Nothing but the lines from the one with "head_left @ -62" through the end of the material should be retyped, word for word and without pictures.

════════════════════

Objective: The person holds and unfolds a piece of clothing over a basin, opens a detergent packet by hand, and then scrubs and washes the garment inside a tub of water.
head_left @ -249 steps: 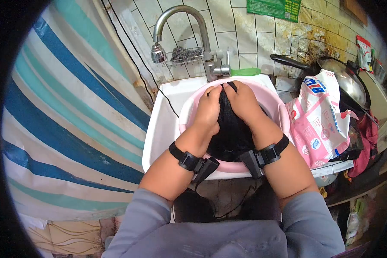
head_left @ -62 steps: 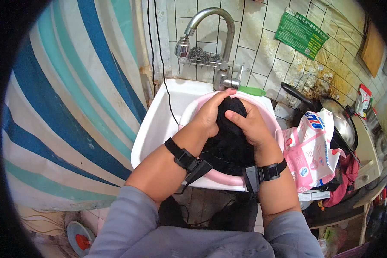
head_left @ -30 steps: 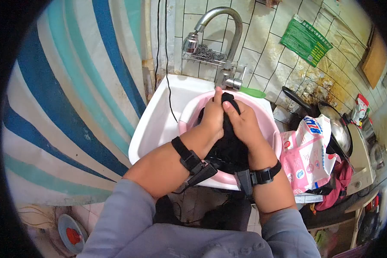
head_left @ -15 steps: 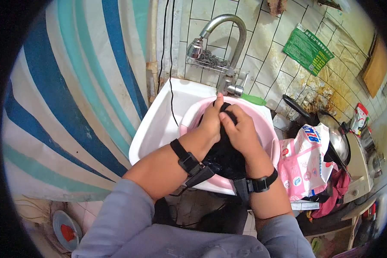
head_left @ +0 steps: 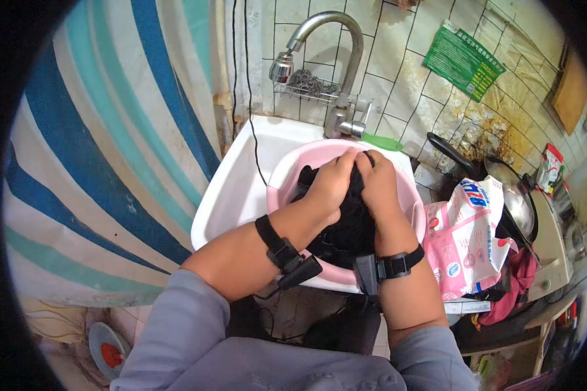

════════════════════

> _SOLUTION_
head_left @ -62 steps: 
head_left @ -30 steps: 
head_left @ -15 steps: 
head_left @ +0 steps: 

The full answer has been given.